I have AWS RDS Postgresql as a database. I have a table for storing childbirth_data data with currently 5M records and another for storing message to child stats (not the actual messages) with 30M records. Monthly around 0.3M person records and 3M message records are added to these tables
Query:
SELECT message_date, message_from, sms_type, message_type, direction, status,
cd.state ,cd.date_uploaded,
FROM “Suvita”.messages m, “Suvita”.childbirth_data cd
where m.contact_record_id = cd.id
Explain analyze results:
Hash Join (cost=568680.28..6272284.94 rows=29688640 width=319) (actual time=5473.787..96501.807 rows=30893261 loops=1)
Hash Cond: (m.contact_record_id = cd.id)
-> Seq Scan on messages m (cost=0.00..2739237.50 rows=29719350 width=174) (actual time=2.364..41071.274 rows=30936614 loops=1)

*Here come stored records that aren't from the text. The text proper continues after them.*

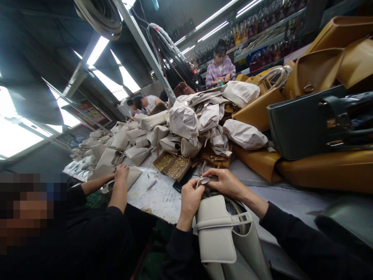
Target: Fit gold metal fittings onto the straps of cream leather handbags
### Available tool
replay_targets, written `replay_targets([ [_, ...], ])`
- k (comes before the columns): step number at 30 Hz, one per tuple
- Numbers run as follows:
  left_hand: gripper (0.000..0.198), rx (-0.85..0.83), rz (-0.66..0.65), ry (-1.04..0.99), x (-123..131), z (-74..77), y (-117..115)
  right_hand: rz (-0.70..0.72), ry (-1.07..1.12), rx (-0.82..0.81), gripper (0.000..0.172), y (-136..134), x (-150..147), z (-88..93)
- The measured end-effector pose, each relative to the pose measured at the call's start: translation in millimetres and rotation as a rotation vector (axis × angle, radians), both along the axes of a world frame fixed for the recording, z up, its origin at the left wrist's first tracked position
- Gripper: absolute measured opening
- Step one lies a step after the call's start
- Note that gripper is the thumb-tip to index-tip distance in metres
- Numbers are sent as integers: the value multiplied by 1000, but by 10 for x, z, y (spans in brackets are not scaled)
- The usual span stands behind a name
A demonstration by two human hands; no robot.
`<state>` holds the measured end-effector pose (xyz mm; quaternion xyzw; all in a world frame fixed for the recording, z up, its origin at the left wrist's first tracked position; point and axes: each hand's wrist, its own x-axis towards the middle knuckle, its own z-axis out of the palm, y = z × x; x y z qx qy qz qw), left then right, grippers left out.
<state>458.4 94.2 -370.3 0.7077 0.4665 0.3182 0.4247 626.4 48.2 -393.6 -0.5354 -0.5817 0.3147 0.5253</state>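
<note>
A cream handbag (217,233) with a flap and a narrow strap lies at the table's front edge, close to my body. Above its top, my left hand (191,197) pinches a small pale strap end (204,181). My right hand (223,182) grips the same strap from the other side, thumb and fingers pressed together. The fingers cover part of the strap, so its far end is hidden. Just beyond my hands sit a box of small gold metal pieces (177,167) and a second box of greenish-gold pieces (163,161).
Cream bag parts (140,149) are heaped along the table (157,194). Mustard bags (326,167) and a dark green handbag (300,124) stand at the right. At my left, a co-worker's forearms (119,186) rest over another cream piece. Another person (220,70) sits across the pile.
</note>
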Motion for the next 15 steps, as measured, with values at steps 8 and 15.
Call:
replay_targets([
  [8, 20, 46, 3, -133, -87, -54, -210, -3, 15, -87, 12, -156, -77, -10],
  [15, 30, 654, -53, -135, -273, 89, -678, 78, -124, 321, 15, -685, -180, 281],
])
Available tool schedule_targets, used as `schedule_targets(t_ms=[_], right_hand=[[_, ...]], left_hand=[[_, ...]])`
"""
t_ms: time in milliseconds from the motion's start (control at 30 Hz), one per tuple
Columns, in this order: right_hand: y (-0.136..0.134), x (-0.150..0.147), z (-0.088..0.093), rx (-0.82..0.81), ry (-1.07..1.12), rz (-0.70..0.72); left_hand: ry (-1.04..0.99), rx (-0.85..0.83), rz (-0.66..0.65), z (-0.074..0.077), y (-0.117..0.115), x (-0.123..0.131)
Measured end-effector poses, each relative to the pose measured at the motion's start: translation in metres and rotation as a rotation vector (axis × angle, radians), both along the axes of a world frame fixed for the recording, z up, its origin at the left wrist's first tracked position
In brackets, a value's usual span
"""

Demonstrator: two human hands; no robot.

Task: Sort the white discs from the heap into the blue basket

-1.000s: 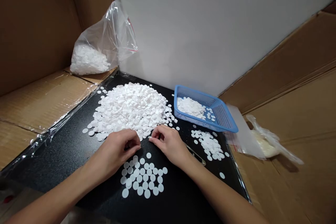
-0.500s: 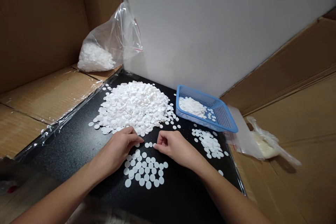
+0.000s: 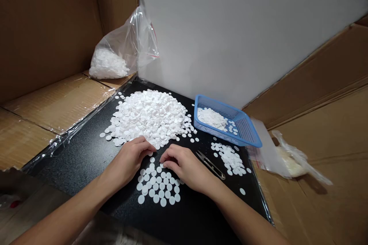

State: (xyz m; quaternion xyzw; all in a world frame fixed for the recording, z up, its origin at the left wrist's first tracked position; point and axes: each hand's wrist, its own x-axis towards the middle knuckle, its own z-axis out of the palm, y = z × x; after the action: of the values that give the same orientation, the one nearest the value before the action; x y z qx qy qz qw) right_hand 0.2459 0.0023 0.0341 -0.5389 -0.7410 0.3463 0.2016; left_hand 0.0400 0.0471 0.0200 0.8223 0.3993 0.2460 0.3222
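Observation:
A big heap of small white discs lies on a black table top. In front of it, a flat patch of discs laid side by side sits between my hands. My left hand rests at the heap's near edge, fingers curled with the tips pressed on the table. My right hand lies over the patch's right side, fingers bent down onto the discs. Whether either hand pinches a disc is hidden.
A blue mesh basket with discs stands at the right, a small loose pile before it. Thread snips lie beside my right hand. A plastic bag of discs sits on cardboard at the back left; another bag lies right.
My right hand has come down from the heap's edge onto the flat patch, uncovering the snips. My left hand stayed near the heap. The view shifted a little.

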Motion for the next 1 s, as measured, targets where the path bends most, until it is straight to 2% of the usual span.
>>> schedule_targets(t_ms=[133,267,400,567,767,900,1000], right_hand=[[-0.002,0.0,0.004,-0.027,0.027,0.023],[0.001,-0.011,0.001,0.066,0.175,-0.088],[0.003,-0.025,-0.005,-0.116,0.498,-0.186],[0.003,-0.028,-0.007,-0.339,0.683,-0.244],[0.003,-0.025,-0.007,-0.498,0.85,-0.231],[0.006,-0.021,-0.009,-0.569,0.878,-0.267],[0.006,-0.018,-0.009,-0.537,0.824,-0.279]], left_hand=[[-0.102,-0.075,0.085,0.006,-0.004,-0.006],[-0.221,-0.27,0.158,0.01,-0.009,-0.009],[-0.391,-0.425,0.11,0.009,-0.01,-0.008],[-0.481,-0.544,0.076,0.011,-0.01,-0.005],[-0.496,-0.584,0.018,0.015,-0.009,-0.005],[-0.379,-0.465,0.118,0.007,-0.011,-0.01],[-0.341,-0.419,0.144,0.003,-0.016,-0.01]])
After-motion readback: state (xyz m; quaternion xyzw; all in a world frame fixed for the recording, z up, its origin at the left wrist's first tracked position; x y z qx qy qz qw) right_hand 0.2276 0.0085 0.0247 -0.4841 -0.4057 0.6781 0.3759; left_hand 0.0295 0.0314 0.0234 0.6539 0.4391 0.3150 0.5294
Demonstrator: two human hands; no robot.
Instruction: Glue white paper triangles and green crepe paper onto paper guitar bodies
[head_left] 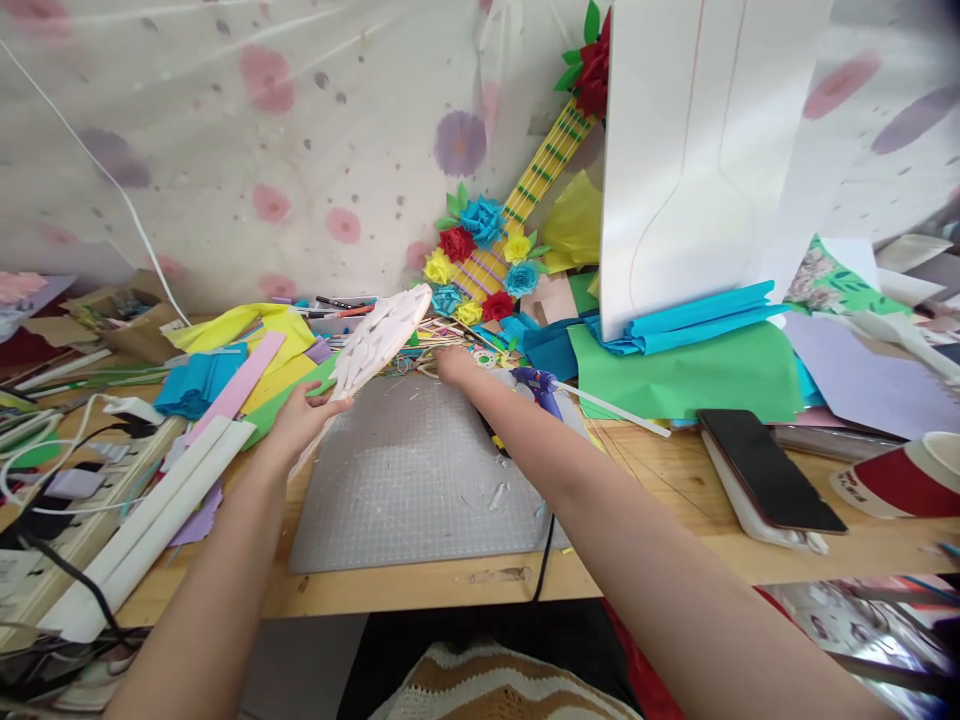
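White is recorded on the flat piece [382, 338]. The cutting mat [412, 490] is finished in grey and ruled with a pale grid. The glue gun [541, 388] is coloured blue. The wall covering [202, 130] is whitish, patterned with pink, purple and grey blotches. The guitar-shaped piece [551, 152] is coloured yellow, barred with green along its upper length and trimmed with red, blue and yellow paper flowers [482, 220]. The white board [705, 120] is marked with a reddish-brown outline. Green is noted on the large sheet [690, 378], lilac on the paper [874, 385] beside it. The cup [911, 480] is banded in red and white; the phone [772, 470] is faced in black.
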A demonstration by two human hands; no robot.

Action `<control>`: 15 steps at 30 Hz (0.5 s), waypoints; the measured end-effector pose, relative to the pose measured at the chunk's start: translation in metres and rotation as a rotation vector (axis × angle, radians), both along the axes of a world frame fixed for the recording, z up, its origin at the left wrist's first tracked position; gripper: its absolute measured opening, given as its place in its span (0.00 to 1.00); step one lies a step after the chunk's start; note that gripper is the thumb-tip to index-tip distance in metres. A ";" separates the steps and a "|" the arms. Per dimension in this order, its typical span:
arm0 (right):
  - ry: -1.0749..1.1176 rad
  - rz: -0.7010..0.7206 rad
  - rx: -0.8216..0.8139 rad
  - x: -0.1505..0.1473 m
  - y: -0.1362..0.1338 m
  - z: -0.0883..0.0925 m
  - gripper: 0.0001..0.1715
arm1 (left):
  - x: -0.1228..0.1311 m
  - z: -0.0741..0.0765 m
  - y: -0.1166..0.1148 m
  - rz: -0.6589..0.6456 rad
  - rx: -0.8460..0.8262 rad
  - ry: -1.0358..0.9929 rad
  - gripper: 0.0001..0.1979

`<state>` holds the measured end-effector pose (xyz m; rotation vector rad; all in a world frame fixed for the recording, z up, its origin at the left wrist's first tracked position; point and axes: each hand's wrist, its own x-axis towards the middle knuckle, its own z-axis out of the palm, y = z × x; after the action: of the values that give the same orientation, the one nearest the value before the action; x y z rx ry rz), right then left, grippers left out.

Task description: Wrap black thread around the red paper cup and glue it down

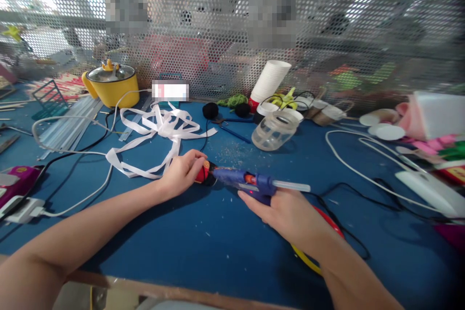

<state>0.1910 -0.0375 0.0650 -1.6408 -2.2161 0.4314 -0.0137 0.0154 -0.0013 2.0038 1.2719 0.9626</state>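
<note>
No words or numbers could be read, and the pale label [248, 187] on the blue glue gun [231, 176] was too small

A blue tabletop [163, 247] with a pale front edge [174, 293] carries a crowded mix of things. At the back left stands a yellow pot [121, 89] with a glass lid, and clear sticks [72, 121] lie in a spread beside it. White ribbon [165, 125] sits in loose loops nearer the middle. Farther right, a transparent jar [269, 139] stands near a blue-handled tool, perhaps pliers [236, 134]; the view is too coarse to be sure. Two black balls [210, 110] rest behind the tool. Pale scraps [232, 154] dot the surface, and a white cable [334, 155] curves across its right side.
</note>
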 end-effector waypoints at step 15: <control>-0.002 -0.041 -0.044 -0.002 -0.001 0.005 0.11 | 0.000 0.001 -0.001 0.005 -0.014 -0.007 0.13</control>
<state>0.1887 -0.0381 0.0697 -1.7062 -2.1854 0.4716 -0.0136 0.0141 -0.0007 1.9858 1.2774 0.9601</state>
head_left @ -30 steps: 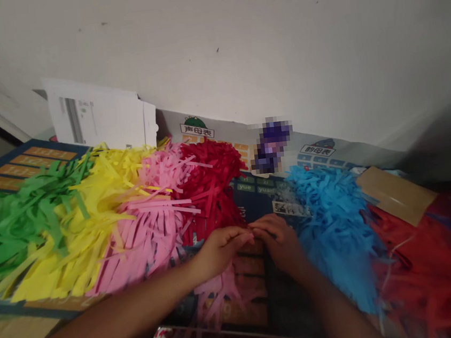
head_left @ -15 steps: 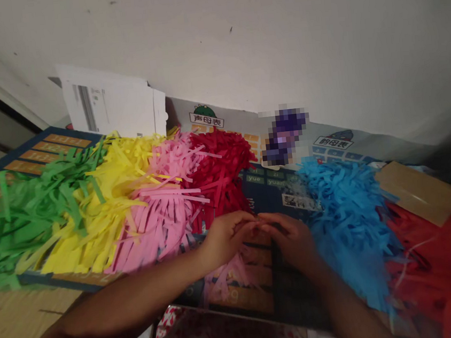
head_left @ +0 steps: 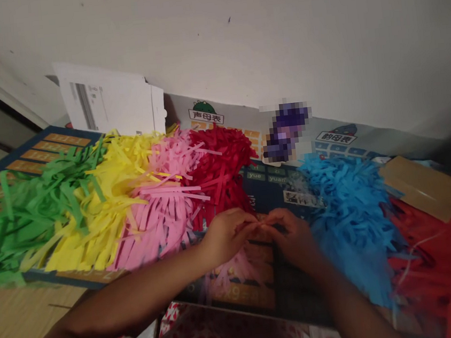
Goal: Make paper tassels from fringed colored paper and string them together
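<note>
Pink tassel (head_left: 232,271) | was pinched at its top by left hand (head_left: 225,236) and right hand (head_left: 295,237), fingertips meeting | hung below them over dark printed mat (head_left: 267,196) | blue fringe (head_left: 353,214) lay to the right

"What's before the box (head_left: 111,103)?"
"Four fringe bundles (head_left: 112,189), side by side on the tabletop (head_left: 297,296)."
"Behind it?"
"The wall (head_left: 212,41)."
"And well to its right?"
"Another fringe bundle (head_left: 347,199), then an envelope (head_left: 431,185), apparently lying over a heap (head_left: 449,269), though that corner is dim."
</note>
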### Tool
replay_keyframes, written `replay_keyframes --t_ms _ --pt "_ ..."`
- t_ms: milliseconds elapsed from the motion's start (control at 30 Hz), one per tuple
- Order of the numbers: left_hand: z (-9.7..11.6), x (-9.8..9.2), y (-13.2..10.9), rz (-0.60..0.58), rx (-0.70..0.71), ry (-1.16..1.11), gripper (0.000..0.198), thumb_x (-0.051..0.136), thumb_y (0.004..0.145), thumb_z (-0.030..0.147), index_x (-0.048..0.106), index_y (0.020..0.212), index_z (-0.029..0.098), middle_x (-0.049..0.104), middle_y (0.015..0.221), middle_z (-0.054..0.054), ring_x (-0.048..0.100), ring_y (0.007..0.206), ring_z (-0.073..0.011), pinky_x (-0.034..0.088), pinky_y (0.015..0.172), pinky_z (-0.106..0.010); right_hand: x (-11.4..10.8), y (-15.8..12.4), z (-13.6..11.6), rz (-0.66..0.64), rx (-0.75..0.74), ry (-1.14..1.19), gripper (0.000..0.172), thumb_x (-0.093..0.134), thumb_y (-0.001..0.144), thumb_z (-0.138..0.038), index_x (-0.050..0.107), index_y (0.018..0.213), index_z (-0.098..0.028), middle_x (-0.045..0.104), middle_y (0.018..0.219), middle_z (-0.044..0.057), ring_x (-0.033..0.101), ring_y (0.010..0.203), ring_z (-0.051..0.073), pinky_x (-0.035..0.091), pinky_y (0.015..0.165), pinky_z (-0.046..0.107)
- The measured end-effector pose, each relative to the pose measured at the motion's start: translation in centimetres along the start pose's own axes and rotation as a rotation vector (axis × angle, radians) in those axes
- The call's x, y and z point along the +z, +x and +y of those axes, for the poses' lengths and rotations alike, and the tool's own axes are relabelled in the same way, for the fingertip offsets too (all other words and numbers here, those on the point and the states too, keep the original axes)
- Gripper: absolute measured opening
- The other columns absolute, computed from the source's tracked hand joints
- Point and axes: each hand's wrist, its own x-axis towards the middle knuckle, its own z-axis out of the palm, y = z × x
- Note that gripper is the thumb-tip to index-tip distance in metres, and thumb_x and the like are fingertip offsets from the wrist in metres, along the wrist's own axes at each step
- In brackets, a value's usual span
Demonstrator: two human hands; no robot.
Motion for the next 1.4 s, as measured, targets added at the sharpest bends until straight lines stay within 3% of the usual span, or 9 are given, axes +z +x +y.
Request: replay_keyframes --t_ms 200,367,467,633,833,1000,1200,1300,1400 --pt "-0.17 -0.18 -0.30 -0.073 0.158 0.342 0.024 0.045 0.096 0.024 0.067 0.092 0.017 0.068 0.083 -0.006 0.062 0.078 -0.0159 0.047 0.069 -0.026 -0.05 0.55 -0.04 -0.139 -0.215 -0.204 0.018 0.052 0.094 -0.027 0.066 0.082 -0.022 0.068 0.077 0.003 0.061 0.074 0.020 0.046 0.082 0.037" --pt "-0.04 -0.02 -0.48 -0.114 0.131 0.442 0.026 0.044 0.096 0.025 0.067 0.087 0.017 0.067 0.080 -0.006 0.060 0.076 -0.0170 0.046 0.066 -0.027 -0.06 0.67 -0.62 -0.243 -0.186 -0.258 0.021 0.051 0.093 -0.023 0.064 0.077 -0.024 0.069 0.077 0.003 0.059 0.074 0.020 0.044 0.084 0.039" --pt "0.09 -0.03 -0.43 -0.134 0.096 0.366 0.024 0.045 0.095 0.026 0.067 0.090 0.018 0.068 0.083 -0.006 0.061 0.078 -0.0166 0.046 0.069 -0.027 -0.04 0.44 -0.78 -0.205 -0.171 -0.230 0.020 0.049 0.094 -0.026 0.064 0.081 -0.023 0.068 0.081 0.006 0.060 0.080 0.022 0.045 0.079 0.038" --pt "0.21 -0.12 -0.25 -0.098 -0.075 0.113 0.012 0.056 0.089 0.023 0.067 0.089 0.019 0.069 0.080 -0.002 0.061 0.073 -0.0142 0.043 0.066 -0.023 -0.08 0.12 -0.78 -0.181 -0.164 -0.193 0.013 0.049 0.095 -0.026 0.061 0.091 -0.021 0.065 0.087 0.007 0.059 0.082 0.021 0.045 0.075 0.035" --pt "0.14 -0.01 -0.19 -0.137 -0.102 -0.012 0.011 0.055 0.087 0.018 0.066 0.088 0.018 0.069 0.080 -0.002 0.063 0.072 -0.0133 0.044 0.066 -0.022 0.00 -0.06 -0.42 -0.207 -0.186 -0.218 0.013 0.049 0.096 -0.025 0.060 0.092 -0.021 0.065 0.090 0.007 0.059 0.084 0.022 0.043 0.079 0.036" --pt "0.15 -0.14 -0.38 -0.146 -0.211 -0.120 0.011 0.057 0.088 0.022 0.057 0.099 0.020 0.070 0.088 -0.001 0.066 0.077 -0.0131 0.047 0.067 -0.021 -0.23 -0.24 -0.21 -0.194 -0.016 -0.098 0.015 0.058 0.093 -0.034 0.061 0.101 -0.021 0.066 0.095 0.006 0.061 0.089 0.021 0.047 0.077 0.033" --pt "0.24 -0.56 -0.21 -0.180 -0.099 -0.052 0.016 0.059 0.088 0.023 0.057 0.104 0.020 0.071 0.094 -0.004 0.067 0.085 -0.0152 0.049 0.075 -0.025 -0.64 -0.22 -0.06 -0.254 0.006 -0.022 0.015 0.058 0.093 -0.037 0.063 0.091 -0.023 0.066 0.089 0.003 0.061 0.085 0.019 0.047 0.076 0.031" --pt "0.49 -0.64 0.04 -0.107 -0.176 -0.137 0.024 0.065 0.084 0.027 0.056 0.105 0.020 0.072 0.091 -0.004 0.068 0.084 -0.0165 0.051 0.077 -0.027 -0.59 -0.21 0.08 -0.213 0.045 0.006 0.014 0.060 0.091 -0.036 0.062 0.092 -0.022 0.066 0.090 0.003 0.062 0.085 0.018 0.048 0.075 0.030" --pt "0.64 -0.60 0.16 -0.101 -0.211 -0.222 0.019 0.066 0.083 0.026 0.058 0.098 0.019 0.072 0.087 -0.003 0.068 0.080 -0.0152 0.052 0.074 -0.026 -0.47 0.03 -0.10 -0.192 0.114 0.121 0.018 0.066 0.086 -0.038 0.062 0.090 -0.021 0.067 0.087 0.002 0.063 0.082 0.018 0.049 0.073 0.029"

-> Hash (cost=402612.68..402612.68 rows=5347568 width=121) (actual time=5448.157..5448.158 rows=5349228 loops=1)
Buckets: 32768 Batches: 256 Memory Usage: 3518kB
-> Seq Scan on childbirth_data cd (cost=0.00..402612.68 rows=5347568 width=121) (actual time=0.011..3013.382 rows=5349228 loops=1)
Planning Time: 18.349 ms
Execution Time: 97849.004 ms
I have made aggregated tables for dashboard where aggregate stats are required and materialized views for different states or types of messages depending on reporting needs.
My writes on these tables are via scheduled job which run every night so even if ‘writes’ become comparatively slow because of more indexes it will not be a concern
I have already put in the following indexes:
person – id,state, mother name, mother phone, rchid, telerivet_contact_id
Messages – id, contact_record_id, message_date and state
My Query is still very slow and the indexes are not being used in the query, it seems. How do I make postgresql use indexes?
Would partitioning help? The issue is that i was thinking of partitioning by state but 1 state has 90% of the data so i think it will not be helpful. Also I do not want to touch the code which does data input.
I am not database expert so please advise if there is anything else I can do to make the reads on the tables faster?